▶ _Task statement_:
Once the line with "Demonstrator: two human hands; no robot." is found in the data, output it and each following line exactly, up to and including the line with "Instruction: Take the", and nothing before or after.
§ §
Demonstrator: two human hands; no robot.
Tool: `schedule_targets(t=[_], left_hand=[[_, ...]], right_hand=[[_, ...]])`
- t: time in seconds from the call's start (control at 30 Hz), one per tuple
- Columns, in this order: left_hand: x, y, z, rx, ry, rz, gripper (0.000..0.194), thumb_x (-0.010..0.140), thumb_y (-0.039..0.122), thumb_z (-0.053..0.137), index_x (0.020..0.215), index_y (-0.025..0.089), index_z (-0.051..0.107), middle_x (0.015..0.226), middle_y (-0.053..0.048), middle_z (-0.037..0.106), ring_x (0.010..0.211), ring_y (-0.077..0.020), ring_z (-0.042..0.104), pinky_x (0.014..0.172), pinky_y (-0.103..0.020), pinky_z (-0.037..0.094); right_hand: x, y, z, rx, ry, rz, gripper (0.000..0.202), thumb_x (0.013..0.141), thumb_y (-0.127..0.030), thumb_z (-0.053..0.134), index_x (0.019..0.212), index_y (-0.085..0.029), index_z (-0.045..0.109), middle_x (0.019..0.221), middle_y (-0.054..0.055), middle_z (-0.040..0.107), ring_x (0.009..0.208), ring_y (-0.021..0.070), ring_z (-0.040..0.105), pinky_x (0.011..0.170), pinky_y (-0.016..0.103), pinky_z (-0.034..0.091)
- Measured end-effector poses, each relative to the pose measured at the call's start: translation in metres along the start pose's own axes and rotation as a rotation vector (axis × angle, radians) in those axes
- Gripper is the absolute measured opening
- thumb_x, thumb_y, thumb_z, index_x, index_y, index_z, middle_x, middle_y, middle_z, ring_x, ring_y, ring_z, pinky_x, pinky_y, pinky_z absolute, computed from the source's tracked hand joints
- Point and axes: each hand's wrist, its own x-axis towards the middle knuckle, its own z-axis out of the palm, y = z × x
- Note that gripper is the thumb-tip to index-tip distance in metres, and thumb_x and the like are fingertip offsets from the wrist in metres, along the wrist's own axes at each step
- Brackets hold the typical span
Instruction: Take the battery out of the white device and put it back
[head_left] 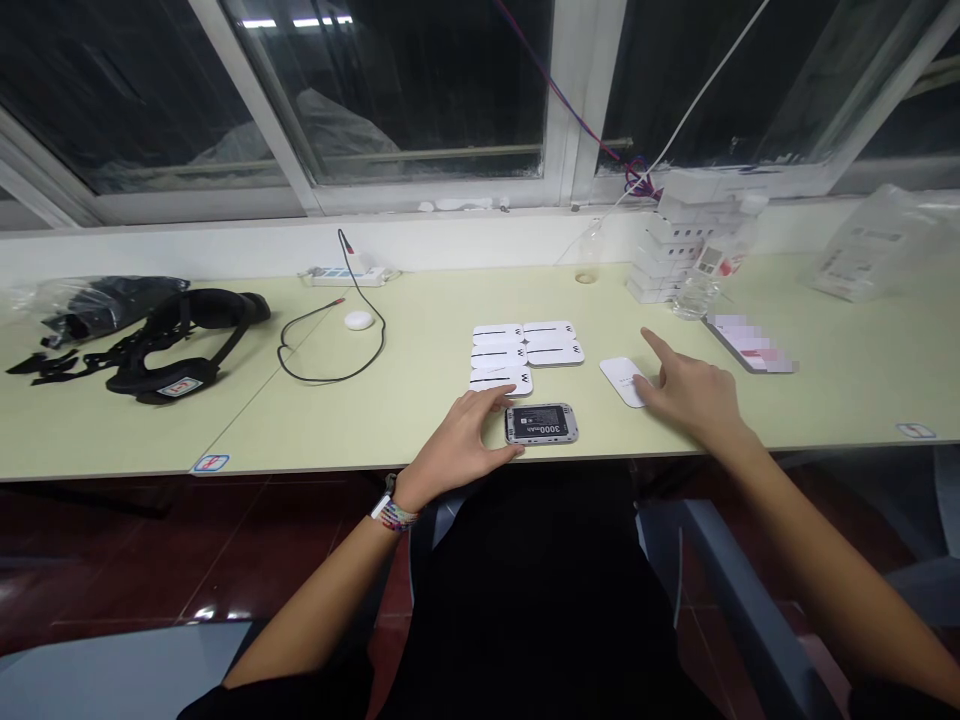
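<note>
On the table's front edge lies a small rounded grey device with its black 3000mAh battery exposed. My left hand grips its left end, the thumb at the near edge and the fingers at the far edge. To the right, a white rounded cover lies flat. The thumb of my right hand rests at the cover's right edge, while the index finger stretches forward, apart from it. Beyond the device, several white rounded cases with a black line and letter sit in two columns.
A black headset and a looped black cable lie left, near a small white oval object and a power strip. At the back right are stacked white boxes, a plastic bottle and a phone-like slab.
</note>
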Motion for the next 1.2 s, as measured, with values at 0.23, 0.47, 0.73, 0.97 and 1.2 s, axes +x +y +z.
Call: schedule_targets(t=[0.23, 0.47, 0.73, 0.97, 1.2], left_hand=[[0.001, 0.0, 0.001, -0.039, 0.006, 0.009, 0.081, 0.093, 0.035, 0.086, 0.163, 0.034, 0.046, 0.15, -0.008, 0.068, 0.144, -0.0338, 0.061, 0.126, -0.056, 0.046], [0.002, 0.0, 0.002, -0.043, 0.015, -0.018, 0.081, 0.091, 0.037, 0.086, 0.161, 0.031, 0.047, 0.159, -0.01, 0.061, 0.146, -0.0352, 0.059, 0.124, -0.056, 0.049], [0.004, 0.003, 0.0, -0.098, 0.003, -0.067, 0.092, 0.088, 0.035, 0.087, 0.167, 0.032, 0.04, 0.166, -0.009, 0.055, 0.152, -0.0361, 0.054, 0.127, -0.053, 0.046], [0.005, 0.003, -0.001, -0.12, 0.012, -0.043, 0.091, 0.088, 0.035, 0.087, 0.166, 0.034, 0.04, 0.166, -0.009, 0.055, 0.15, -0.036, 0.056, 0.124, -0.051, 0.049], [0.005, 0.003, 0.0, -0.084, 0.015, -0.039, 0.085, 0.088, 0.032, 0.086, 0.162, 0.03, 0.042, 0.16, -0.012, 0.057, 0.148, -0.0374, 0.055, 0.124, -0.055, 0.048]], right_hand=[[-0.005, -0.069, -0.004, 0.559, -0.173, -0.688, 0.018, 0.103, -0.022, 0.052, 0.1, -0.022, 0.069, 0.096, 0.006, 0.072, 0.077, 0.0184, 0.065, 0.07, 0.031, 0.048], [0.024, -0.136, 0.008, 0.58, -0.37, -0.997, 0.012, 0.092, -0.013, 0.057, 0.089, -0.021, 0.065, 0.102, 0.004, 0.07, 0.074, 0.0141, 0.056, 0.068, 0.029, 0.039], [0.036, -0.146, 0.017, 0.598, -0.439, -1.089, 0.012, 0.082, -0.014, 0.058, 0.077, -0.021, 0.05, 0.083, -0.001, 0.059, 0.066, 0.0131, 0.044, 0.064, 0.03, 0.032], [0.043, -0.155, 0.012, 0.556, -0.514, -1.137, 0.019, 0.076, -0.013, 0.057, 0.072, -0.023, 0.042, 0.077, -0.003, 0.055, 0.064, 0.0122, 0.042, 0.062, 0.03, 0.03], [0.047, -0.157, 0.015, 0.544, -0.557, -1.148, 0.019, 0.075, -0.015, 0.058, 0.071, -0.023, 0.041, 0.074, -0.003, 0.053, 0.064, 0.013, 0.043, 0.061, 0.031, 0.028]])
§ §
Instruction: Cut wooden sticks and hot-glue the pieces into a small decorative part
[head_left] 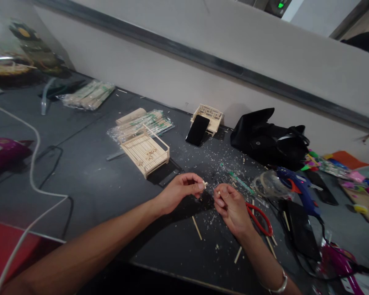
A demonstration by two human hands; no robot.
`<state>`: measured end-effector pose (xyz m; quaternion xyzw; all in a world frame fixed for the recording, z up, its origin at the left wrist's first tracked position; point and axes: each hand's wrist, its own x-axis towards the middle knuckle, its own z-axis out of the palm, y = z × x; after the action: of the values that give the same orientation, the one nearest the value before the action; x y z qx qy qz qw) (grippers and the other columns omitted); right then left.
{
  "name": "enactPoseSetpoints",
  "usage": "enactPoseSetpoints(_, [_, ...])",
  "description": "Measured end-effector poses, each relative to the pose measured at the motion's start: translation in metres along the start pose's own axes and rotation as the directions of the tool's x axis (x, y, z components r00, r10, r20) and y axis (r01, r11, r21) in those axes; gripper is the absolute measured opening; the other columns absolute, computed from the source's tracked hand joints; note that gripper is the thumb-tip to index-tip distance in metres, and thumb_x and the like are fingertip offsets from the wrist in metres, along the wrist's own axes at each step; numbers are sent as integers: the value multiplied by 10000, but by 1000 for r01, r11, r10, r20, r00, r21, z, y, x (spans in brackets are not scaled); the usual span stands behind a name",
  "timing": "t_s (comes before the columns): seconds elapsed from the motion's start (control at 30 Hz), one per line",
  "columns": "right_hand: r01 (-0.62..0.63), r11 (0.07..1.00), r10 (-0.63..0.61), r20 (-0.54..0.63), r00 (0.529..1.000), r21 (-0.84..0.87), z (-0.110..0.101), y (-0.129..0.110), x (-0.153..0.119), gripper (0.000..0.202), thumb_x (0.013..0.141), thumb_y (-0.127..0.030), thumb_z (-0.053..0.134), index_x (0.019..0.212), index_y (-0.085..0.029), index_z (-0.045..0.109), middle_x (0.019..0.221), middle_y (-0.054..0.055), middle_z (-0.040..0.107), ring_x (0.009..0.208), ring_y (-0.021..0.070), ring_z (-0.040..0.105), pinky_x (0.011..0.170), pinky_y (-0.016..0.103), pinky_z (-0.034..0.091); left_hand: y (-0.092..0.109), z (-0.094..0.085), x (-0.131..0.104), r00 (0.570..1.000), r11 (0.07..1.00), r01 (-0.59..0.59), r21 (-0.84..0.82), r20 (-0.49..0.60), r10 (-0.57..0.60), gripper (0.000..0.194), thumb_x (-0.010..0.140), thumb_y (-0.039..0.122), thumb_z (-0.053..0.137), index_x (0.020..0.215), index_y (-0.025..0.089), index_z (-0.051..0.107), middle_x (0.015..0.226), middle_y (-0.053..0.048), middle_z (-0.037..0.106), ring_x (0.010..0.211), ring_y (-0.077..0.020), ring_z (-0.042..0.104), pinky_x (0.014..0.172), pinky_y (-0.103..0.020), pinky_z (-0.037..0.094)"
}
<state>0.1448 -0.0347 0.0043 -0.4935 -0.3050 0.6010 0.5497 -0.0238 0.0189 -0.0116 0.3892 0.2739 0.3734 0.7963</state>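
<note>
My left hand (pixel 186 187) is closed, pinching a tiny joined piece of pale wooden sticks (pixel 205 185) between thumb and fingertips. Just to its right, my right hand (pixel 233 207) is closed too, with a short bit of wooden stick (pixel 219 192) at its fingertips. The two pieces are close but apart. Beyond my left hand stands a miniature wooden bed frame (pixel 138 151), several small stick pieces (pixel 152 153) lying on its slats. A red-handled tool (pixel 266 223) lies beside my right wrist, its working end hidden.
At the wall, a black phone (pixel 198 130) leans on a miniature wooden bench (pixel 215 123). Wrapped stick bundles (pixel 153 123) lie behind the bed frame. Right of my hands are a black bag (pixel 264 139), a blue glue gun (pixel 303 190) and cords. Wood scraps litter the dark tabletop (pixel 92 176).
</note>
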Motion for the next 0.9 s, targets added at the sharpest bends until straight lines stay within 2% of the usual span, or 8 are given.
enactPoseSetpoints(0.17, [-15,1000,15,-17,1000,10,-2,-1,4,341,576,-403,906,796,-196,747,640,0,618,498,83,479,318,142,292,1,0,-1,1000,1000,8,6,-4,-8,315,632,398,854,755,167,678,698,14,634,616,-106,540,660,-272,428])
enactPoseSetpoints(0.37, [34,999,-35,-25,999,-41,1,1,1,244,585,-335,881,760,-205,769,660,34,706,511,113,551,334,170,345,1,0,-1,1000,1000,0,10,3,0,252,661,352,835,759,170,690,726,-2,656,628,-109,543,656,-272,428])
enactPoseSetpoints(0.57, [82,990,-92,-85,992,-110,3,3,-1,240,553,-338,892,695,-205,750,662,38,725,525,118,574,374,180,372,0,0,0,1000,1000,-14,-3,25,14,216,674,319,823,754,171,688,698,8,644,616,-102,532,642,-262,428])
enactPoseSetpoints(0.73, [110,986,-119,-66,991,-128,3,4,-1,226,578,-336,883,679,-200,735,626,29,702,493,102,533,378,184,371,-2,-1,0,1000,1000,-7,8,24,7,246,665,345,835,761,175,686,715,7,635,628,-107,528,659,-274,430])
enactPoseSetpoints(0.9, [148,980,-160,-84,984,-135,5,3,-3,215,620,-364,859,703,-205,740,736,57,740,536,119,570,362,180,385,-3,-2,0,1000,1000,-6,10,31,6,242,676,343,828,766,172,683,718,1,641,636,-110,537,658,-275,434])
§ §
▶ _Solution_:
Demonstrator: two human hands; no robot.
Tool: `schedule_targets(t=[_], left_hand=[[_, ...]], right_hand=[[_, ...]])`
- t: time in seconds from the call's start (control at 30 Hz), one per tuple
- Columns, in this order: left_hand: x, y, z, rx, ry, rz, gripper (0.000..0.194), thumb_x (-0.010..0.140), thumb_y (-0.039..0.122), thumb_z (-0.053..0.137), index_x (0.020..0.215), index_y (-0.025..0.089), index_z (-0.051..0.107), middle_x (0.015..0.226), middle_y (-0.053..0.048), middle_z (-0.037..0.106), ring_x (0.010..0.211), ring_y (-0.077..0.020), ring_z (-0.042..0.104), pinky_x (0.014..0.172), pinky_y (-0.103..0.020), pinky_z (-0.037..0.094); right_hand: x, y, z, rx, ry, rz, gripper (0.000..0.202), thumb_x (0.013..0.141), thumb_y (-0.127..0.030), thumb_z (-0.053..0.134), index_x (0.019..0.212), index_y (-0.085..0.029), index_z (-0.045..0.109), middle_x (0.019..0.221), middle_y (-0.054..0.055), middle_z (-0.040..0.107), ring_x (0.009..0.208), ring_y (-0.021..0.070), ring_z (-0.040..0.105), pinky_x (0.011..0.170), pinky_y (-0.016..0.103), pinky_z (-0.034..0.091)
- Measured end-effector poses, each relative to the pose measured at the call's start: translation in metres along the start pose's own axes and rotation as a rotation vector (axis × angle, radians) in those axes
- Gripper is the absolute measured opening
- thumb_x, thumb_y, thumb_z, index_x, index_y, index_z, middle_x, middle_y, middle_z, ring_x, ring_y, ring_z, pinky_x, pinky_y, pinky_z absolute, computed from the source's tracked hand joints
- Point and axes: each hand's wrist, its own x-axis towards the middle knuckle, its own z-axis out of the palm, y = z × x
- Note that gripper is the thumb-tip to index-tip distance in metres, and thumb_x and the like are fingertip offsets from the wrist in metres, along the wrist's own axes at each step
- Brackets hold the typical span
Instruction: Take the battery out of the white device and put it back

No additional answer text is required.